Partially Input Convex Neural Network (PICNN)¤

A PICNN represents a function \(f : (x, p) \mapsto y\) where every element of the output \(y\) is a convex function of \(x\), but can have an arbitrary relationship to the conditioning input \(p\). Intuitively, a PICNN is a FICNN whose weights and biases are themselves functions of \(p\).

Layer structure¤

FICNN Layer

Each PICNNLayer maintains two parallel hidden states:

Convex path \(y_i\): carries information about \(x\) and \(p\); convexity in \(x\) is enforced here.
Arbitrary path \(u_i\): an unconstrained MLP processing the input \(p\) with no convexity constraints applied.

The two paths interact via interconnection sublayers that modulate the weights of the convex path using the current state \(u_i\) of the arbitrary path:

\[ \begin{align} y^{i+1} &= \sigma^y\Bigl(U_i(u_i) y_i \;+W_i(u_i) x \;+b_i(u_i)\Bigr)\\ u^{i+1} &= \sigma^u\!\left(W_i^u\, u_i + b_i^u\right) \end{align} \]

where:

the weight \(U_i(u_i) = \tilde U_i \cdot \texttt{diag}(\sigma^{yu}(W^{yu}u_i+b^{yu}))\) is computed from a constant weight matrix \(\tilde U_i\), that is column-wise modulated by \(u_i\) via a single layer MLP,
the weight \(W(u_i) = \tilde W_i \cdot \texttt{diag}(\sigma^{xu}(W^{xu}u_i+b^{xu}))\) is similarly computed from a constant weight matrix \(\tilde W_i\), that is column-wise modulated by \(u_i\) via a single layer MLP (only when use_passthrough=True),
the bias \(b(u_i) = W^{bu}u_i+b^{bu}\) is provided through an additional affine projection of \(u_i\).
\(\sigma_{yu}\) must be non-negative (default: softplus) to preserve convexity,
\(\sigma_{xu}\) has no sign constraint by default (identity), but must be non-negative when non_decreasing=True.
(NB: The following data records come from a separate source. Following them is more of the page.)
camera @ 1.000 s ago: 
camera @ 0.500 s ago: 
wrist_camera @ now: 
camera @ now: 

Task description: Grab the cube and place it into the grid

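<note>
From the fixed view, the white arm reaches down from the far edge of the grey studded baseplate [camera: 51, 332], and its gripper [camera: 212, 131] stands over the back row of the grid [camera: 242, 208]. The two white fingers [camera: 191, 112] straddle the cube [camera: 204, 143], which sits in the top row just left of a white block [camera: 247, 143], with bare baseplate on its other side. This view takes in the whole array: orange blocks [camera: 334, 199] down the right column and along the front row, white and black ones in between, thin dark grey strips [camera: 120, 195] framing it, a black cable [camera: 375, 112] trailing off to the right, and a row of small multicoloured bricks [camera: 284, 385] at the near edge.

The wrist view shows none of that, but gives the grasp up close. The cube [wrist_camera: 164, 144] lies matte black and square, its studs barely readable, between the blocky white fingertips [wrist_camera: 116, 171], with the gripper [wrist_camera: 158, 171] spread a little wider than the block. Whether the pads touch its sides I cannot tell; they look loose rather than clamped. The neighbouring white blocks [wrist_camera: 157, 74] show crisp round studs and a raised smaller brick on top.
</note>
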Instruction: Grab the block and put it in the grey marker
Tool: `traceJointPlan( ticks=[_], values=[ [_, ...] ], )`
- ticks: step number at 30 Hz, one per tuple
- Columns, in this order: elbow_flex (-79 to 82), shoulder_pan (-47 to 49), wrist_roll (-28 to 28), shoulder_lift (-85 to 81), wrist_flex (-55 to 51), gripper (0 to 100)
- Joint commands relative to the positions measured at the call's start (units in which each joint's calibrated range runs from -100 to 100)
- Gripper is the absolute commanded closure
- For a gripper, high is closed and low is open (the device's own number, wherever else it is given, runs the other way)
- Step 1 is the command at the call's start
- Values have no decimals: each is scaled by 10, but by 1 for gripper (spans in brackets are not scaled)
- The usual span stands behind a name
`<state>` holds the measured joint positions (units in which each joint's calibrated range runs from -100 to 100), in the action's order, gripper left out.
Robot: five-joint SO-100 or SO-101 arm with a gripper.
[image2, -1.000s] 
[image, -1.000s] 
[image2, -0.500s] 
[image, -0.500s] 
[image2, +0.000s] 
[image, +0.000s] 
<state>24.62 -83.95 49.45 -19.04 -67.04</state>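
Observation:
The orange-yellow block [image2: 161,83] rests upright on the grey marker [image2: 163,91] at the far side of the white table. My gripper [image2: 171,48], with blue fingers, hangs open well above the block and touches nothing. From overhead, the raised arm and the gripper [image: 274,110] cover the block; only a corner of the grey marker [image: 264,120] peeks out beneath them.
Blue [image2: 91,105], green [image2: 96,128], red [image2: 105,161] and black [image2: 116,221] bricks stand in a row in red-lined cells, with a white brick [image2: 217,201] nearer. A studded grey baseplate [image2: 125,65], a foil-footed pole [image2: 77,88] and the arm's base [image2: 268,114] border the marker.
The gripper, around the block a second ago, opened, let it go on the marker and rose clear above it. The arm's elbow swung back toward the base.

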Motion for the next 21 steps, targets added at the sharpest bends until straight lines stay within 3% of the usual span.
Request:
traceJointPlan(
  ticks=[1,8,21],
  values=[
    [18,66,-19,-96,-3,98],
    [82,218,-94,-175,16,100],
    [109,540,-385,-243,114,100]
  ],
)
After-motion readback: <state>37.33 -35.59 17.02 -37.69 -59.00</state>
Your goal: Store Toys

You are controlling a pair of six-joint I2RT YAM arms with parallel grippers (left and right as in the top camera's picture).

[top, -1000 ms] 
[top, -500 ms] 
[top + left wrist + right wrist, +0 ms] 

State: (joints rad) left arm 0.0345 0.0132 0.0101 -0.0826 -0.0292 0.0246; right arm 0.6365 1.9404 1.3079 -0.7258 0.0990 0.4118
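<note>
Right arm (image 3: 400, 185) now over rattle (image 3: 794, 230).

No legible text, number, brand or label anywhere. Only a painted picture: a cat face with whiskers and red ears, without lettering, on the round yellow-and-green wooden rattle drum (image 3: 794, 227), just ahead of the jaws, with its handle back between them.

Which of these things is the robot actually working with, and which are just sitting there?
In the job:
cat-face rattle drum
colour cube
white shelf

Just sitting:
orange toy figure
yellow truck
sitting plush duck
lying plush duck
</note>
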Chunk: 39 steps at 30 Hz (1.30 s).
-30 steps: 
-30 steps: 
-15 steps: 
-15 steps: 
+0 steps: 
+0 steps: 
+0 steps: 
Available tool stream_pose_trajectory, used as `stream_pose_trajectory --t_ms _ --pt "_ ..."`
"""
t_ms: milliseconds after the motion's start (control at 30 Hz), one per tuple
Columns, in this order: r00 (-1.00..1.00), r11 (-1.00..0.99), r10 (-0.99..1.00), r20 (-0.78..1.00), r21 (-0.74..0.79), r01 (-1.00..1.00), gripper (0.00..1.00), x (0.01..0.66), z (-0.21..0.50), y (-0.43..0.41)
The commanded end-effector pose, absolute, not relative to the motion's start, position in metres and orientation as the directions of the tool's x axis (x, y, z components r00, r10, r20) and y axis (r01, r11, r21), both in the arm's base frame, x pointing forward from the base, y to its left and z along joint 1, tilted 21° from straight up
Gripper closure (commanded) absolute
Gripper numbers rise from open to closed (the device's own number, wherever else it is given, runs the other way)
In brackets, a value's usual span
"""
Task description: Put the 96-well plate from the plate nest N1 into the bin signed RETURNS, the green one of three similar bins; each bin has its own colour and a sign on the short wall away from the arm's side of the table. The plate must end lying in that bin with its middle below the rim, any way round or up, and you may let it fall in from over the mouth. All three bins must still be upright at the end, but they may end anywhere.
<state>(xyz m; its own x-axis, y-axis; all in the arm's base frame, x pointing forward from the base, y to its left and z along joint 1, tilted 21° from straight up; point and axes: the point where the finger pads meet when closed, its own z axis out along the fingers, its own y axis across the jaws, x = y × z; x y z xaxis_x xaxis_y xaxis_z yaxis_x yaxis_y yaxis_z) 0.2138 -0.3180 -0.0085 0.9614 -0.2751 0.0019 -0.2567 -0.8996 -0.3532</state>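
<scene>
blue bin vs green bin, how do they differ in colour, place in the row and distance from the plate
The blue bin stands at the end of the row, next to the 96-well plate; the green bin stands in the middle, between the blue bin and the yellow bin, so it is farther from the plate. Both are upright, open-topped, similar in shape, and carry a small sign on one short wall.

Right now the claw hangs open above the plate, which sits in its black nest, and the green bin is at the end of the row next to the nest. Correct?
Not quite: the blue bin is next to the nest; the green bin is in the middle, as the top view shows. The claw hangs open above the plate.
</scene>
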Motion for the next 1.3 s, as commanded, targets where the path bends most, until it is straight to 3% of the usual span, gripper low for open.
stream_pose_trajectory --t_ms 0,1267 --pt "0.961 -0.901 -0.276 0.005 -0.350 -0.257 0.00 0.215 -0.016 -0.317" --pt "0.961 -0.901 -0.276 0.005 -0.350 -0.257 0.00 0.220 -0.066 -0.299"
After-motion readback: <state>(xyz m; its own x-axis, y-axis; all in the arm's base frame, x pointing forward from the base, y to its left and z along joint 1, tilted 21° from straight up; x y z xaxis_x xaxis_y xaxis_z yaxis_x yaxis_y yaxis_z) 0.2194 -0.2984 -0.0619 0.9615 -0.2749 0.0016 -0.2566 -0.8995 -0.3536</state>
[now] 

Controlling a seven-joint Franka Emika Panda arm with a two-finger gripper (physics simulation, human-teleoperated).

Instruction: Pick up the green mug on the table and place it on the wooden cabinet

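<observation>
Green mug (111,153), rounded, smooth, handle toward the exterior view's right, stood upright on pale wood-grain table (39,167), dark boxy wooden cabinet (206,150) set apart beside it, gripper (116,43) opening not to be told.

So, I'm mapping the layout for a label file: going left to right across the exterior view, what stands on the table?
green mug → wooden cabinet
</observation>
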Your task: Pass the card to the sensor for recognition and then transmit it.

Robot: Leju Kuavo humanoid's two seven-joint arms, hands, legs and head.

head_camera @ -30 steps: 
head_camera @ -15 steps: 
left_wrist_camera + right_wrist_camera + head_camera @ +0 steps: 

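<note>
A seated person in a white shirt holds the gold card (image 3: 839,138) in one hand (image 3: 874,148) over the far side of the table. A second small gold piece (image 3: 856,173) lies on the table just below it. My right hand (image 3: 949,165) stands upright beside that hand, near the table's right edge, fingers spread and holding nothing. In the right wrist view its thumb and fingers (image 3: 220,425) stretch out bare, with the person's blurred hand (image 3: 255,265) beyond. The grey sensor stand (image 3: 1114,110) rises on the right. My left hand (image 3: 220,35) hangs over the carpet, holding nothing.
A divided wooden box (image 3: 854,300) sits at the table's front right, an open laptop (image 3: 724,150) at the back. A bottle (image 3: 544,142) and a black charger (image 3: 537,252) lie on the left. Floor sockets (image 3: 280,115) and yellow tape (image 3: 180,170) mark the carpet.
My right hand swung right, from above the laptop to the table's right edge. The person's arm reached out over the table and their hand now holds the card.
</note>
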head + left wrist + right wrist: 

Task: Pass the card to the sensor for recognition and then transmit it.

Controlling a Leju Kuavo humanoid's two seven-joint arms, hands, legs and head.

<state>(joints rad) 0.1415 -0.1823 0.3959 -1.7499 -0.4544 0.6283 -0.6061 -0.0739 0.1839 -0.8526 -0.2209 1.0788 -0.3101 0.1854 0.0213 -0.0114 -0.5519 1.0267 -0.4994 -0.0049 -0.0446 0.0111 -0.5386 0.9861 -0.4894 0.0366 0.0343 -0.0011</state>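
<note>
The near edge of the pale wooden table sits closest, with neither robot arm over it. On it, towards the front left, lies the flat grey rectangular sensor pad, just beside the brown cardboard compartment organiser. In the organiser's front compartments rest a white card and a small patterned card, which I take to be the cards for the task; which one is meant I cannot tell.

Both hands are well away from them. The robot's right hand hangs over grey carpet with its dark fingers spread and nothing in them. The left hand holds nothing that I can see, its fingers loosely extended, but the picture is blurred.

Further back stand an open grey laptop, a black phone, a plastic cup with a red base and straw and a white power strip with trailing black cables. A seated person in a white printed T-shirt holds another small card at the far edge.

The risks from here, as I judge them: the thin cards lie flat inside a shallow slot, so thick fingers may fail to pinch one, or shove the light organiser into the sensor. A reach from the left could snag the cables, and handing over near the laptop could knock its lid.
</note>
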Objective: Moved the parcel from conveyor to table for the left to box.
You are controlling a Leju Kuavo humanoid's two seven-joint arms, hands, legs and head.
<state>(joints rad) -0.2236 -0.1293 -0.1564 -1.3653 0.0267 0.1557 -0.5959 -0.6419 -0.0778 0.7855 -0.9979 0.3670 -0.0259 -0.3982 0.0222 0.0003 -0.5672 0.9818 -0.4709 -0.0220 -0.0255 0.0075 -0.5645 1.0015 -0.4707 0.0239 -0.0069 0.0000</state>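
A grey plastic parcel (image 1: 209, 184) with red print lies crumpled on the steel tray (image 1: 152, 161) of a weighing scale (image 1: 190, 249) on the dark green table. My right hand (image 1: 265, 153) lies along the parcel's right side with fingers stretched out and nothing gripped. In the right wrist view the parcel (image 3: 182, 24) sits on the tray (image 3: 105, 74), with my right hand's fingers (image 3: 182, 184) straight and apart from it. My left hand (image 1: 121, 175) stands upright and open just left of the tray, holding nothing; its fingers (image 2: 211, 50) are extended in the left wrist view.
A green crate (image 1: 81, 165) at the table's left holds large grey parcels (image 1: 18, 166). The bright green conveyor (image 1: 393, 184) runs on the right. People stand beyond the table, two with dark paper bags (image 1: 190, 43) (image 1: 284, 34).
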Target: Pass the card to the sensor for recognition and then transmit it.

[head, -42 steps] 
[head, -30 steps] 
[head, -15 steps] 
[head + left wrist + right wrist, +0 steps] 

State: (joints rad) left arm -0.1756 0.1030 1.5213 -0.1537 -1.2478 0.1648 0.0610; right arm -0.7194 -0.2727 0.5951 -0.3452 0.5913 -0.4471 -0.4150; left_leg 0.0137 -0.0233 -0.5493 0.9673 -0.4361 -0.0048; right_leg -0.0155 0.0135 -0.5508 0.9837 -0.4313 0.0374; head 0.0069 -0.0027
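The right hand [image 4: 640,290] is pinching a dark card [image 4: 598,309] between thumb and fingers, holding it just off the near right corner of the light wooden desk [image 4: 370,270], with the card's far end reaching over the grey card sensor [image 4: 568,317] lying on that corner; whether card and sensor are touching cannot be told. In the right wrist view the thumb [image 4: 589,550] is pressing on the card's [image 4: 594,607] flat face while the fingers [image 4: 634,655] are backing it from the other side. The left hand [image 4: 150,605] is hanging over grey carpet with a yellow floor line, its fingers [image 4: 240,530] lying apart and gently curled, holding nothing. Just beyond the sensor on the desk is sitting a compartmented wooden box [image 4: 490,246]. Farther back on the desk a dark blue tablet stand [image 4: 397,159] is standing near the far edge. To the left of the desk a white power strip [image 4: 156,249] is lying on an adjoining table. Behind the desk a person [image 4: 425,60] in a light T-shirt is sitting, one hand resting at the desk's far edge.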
Note that information from \(x\) never enters the arbitrary path \(u\), preserving the convexity guarantee in \(x\).

Convexity guarantee¤

The convexity argument mirrors the FICNN:

Non-negative weights on the convex path. The weight matrix \(U_i(u_i)\) acting on the previous hidden state \(y_i\) is constrained to be element-wise non-negative for all layers except the first. For this, \(\tilde U_i\) is constrained to be non-negative (via NonNegative). Additionally, \(\sigma^{yu}\) must be non-negative (e.g. softplus), ensuring the constraint is maintained regardless of the value of \(u_i\). This ensures that the composition of affine maps and a convex activation remains convex.
Convex, non-decreasing activation. The activation \(\sigma_y\) must be convex and non-decreasing.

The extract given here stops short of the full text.